Re: [PATCH V6] sched/fair: Remove group imbalance from calculate_imbalance()

From: Peter Zijlstra
Date: Fri Jul 28 2017 - 08:59:37 EST


On Fri, Jul 28, 2017 at 01:16:24PM +0100, Dietmar Eggemann wrote:
> >> IIRC the topology you had in mind was MC + DIE level with n (n > 2) DIE
> >> level sched groups.
> >
> > That'd be a NUMA box?
>
> I don't think it's NUMA. SD level are MC, DIE w/ # DIE sg's >> 2.

Ah, I can't read. I thought >2 DIEs.

> > So this is 4 * 18 * 2 = 144 cpus:
>
> Impressive ;-)

Takes forever to boot though :/

> > If I then start a 3rd loop, I see 100% 50%,50%. I then kill the 100%.
> > Then instantly they balance and I get 2x100% back.
>
> Yeah, could reproduce on IVB-EP (2x10x2).

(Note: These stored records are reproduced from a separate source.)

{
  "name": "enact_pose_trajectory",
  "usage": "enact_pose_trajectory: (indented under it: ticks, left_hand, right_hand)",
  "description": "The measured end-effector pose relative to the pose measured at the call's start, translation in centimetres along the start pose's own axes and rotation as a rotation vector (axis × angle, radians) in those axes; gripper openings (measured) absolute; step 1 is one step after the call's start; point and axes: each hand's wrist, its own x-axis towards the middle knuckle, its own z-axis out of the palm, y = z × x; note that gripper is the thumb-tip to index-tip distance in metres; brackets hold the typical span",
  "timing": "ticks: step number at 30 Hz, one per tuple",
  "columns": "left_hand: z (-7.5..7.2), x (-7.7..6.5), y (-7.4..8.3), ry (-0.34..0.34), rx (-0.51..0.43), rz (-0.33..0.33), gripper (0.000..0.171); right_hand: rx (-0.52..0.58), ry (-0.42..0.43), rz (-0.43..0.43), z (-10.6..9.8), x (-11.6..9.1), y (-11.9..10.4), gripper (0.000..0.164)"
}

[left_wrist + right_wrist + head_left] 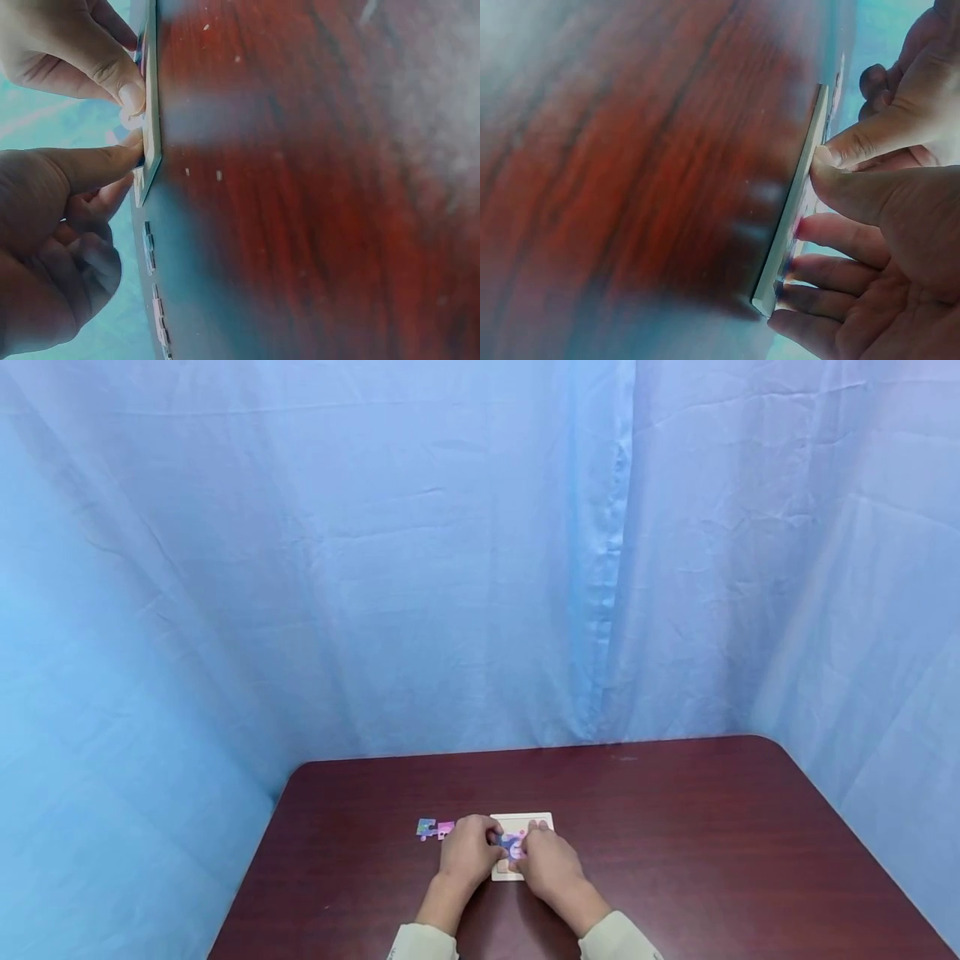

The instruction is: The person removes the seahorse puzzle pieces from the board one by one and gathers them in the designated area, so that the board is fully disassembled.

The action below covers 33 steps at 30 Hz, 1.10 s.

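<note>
A square wooden puzzle board [522, 817] with a pale rim lies flat on the table, partly hidden under both hands. Blue, purple and pink jigsaw pieces [514, 844] show in it between the hands. My left hand [467, 850] is at the board's left side, its thumb and index finger pinching a bluish puzzle piece at the tray. From the right, my right hand [553, 862] reaches over the board, its fairly straight fingers [832, 274] resting on the pieces and far part. The right thumb [129, 96] presses down close to the left thumb.
Left of the left hand, a blue puzzle piece [426, 827] and a pink puzzle piece [445, 830] lie loose on the dark red-brown wooden table [675, 827]. Light blue curtains [450, 568] surround the table at the back and sides.
</note>
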Motion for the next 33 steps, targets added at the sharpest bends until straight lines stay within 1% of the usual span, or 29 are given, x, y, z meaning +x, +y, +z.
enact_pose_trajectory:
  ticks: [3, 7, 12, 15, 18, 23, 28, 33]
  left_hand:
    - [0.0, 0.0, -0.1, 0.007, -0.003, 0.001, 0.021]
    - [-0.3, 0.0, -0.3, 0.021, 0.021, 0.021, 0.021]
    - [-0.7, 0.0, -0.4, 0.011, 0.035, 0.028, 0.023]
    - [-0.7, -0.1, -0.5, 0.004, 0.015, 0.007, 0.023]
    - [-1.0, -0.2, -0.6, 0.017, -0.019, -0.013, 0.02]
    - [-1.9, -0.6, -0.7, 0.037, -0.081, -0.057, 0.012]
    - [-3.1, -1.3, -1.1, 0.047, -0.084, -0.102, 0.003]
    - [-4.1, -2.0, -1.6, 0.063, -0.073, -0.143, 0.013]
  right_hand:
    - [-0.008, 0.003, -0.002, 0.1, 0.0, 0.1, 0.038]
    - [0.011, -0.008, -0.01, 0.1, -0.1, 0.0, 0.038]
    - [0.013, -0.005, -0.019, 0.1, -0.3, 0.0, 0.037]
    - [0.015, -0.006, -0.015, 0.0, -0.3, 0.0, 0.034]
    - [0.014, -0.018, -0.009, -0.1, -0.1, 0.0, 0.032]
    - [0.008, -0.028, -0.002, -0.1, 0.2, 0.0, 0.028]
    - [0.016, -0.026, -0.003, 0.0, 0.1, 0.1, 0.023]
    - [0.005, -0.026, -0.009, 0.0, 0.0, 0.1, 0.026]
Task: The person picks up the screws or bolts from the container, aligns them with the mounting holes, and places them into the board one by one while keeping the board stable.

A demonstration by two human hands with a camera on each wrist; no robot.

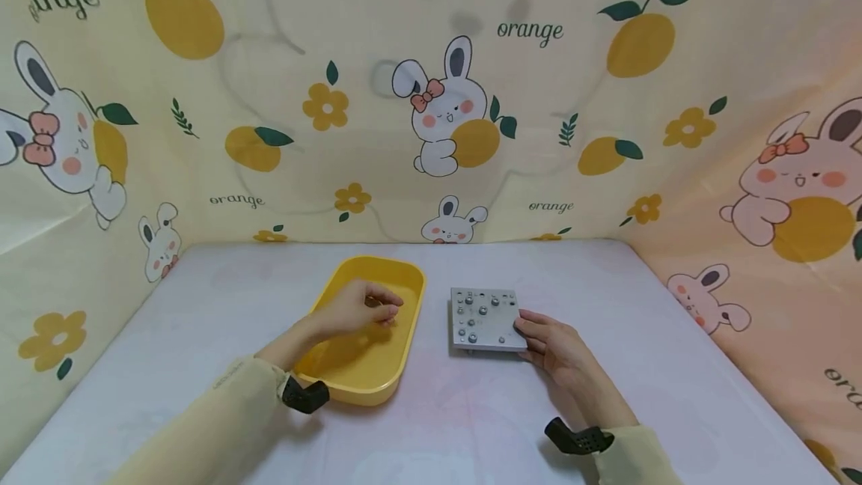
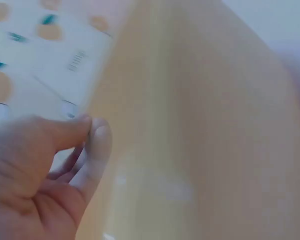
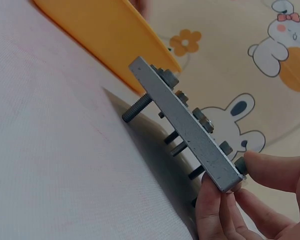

OK, I have one of those. What should I do, because I didn't actually see
anything odd.

> > Anything else I need to reproduce? (other than maybe a slightly less
> > insane machine :-)
>
> I guess what Jeff is trying to avoid is that 'busiest->load_per_task'
> lowered to 'sds->avg_load' in case of an imbalanced busiest sg:
>
> if (busiest->group_type == group_imbalanced)
> busiest->load_per_task = min(busiest->load_per_task, sds->avg_load);
>
> is so low that later fix_small_imbalance() won't be called and
> 'env->imbalance' stays so low that load-balance of on 50% task to the
> now idle cpu won't happen.
>
> if (env->imbalance < busiest->load_per_task)
> fix_small_imbalance(env, sds);
>
> Having really a lot of otherwise idle DIE sg's helps to keep
> 'sds->avg_load' low in comparison to 'busiest->load_per_task'.

Right, but the whole load_per_task thing is a bit wonky, and since
that's the basis of fix_small_imbalance() I'm very suspect.